◆ TASK DESCRIPTION
Given the entries that follow, write out exactly the lines starting at the one containing "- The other" and ending at the one containing "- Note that", both ends included, and only those.

Stored records
..............................
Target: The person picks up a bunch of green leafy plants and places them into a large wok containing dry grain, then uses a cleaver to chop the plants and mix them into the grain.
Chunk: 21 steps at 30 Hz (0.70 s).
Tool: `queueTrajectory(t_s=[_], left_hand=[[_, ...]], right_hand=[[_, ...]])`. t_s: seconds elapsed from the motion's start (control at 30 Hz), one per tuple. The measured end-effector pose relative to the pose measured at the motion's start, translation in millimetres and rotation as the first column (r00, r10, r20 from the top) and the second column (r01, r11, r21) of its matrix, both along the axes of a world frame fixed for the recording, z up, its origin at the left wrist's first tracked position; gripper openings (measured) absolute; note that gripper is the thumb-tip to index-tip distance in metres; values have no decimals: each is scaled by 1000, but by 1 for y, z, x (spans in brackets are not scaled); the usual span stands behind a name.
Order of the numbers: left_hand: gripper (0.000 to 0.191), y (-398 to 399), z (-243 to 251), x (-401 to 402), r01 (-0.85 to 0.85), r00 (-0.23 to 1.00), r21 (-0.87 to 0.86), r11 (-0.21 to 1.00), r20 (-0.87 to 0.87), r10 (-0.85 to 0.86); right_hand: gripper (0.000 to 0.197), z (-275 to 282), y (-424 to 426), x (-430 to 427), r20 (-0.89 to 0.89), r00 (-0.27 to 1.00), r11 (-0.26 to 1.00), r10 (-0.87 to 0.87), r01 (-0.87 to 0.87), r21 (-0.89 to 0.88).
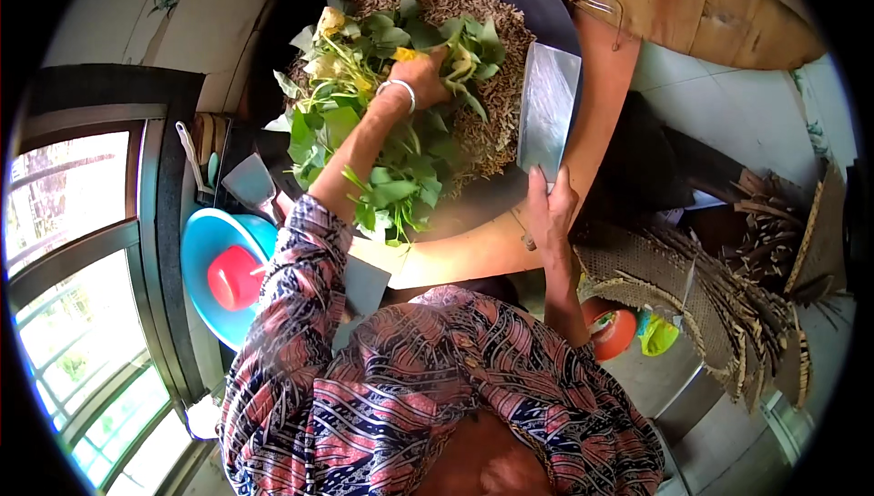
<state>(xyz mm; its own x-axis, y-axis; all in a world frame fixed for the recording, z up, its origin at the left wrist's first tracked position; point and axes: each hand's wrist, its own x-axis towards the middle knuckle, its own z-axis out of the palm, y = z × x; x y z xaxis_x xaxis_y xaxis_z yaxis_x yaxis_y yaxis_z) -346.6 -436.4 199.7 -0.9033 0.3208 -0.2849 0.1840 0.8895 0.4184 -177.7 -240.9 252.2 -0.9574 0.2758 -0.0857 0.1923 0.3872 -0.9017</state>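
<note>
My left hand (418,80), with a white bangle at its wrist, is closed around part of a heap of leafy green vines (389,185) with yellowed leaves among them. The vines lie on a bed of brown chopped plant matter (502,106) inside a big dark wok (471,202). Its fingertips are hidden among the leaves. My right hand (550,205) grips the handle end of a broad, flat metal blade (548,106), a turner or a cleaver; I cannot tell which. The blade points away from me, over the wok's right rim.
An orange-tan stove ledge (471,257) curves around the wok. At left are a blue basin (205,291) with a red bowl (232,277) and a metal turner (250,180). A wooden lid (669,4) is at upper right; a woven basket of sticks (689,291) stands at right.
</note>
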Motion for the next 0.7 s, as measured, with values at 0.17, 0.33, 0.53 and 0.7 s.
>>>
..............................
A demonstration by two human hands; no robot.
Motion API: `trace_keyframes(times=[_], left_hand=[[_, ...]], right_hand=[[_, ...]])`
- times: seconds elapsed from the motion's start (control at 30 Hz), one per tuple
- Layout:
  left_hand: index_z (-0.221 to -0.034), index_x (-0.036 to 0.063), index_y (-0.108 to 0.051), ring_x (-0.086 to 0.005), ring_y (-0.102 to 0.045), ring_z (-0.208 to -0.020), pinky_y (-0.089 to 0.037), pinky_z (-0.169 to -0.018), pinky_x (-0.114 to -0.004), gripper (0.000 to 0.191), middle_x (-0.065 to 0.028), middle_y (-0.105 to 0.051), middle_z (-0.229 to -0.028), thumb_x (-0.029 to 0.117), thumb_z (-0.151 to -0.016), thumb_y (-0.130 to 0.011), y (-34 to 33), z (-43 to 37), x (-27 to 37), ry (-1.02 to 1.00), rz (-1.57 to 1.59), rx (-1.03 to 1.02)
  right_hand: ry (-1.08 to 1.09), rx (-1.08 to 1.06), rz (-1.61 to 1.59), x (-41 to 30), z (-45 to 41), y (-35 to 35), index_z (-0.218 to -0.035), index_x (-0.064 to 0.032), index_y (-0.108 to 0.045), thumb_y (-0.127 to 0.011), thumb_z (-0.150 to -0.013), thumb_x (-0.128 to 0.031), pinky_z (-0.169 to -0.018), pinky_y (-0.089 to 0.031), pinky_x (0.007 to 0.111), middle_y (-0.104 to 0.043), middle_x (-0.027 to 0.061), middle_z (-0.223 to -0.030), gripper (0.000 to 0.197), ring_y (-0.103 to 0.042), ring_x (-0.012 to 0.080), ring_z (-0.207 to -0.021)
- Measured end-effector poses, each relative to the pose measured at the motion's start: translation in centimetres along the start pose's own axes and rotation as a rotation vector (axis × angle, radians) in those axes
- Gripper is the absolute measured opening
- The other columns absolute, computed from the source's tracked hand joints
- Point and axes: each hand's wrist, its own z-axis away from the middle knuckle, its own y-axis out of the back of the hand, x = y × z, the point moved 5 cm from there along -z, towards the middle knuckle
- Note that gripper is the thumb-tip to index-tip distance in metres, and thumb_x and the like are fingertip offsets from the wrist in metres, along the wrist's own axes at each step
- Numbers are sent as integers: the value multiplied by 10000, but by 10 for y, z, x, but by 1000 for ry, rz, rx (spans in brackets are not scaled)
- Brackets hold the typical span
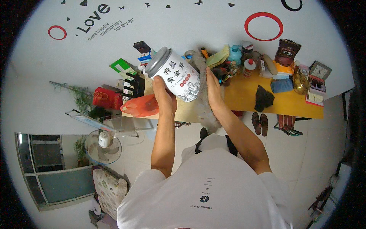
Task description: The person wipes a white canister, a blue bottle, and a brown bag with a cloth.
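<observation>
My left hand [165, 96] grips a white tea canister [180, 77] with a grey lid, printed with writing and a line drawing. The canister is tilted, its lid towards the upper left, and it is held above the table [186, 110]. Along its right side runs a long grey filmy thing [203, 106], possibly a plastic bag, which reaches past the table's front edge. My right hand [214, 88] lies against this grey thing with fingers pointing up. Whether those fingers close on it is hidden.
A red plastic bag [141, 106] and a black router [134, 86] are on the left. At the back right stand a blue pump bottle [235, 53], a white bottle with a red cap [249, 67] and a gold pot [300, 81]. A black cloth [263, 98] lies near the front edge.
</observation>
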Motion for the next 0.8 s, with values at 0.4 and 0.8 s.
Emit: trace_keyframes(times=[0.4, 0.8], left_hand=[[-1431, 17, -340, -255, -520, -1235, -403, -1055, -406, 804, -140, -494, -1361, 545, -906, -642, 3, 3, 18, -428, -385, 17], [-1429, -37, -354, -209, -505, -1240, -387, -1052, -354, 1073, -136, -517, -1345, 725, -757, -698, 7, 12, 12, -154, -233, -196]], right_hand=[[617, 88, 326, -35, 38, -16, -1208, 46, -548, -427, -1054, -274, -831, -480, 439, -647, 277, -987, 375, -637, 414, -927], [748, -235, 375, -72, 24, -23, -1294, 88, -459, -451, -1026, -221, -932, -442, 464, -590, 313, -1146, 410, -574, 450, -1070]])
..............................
◆ SOLUTION TO THIS TASK
- The other columns absolute, computed from the source's tracked hand joints
- Point and axes: each hand's wrist, its own z-axis away from the middle knuckle, its own y-axis out of the back of the hand, x = y × z, the point moved 5 cm from there along -z, towards the middle knuckle
- Note that gripper is the thumb-tip to index-tip distance in metres, and thumb_x and the like are fingertip offsets from the wrist in metres, along the wrist's own axes at each step

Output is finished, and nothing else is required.